Mytra venne letteralmente travolta da un’esplosione luminosa che quasi le fece sanguinare gli occhi, ancora provati dal peperoncino di poco prima, e per la seconda volta quando fu in grado di vedere di nuovo il suo avversario era scomparso nel nulla.

«Andate pure, maledetti!» gridò infuriata all’indirizzo della voragine. «Se non vi uccide il fiume, ci penserà lui!»

 

In quel fiume Daemon ci aveva pescato un paio di volte, ma non ci aveva mai nuotato. Nonostante ciò, non ricordava di averlo mai visto così impetuoso come quella volta.

Sballottato come una bambola a destra e a sinistra, cercava furiosamente di rimanere a galla e di non andarsi a sfracellare contro qualcuna delle rocce che affioravano qua e là da oltre la superficie.
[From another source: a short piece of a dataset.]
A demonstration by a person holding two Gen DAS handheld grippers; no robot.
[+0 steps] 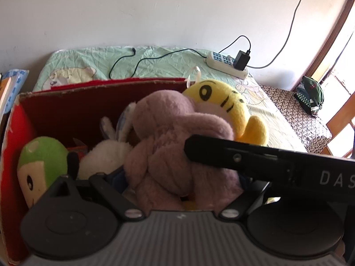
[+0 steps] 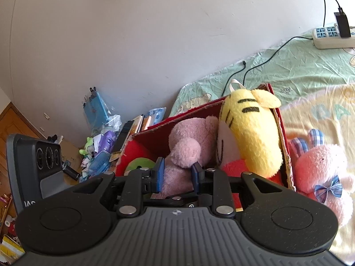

Nel mentre, guardava in ogni direzione alla ricerca del professore, e per ogni secondo che passava si convinceva di averlo praticamente costretto a suicidarsi; perché se lui stava facendo tutta quella fatica, come era possibile che un cinquantenne con problemi di linea e le gambe a grissino potesse cavarsela?

In pochi minuti il torrente sbucò all’esterno, immergendosi nel fitto degli alberi, ma ogni tentativo di aggrapparsi a qualche ramo o roccia risultò inutile.

Poi, quando stava quasi per cedere alla fatica, qualcosa lo afferrò per la collottola.

«Vi ho preso!» esclamò il professore, appollaiato in equilibrio su un tronco caduto che si protendeva da una sponda all’altra.

Quindi, con una forza insospettabile, Hinkel riuscì a sollevare Daemon fuori dall’acqua, permettendogli di raggiungere finalmente a riva.

«Temevo di dovervi ripescare dal fondo.» ansimò il ragazzo. «E invece siete stato voi a ripescare me.»

«Per fortuna la buonanima di mio padre ci teneva che imparassi a nuotare.»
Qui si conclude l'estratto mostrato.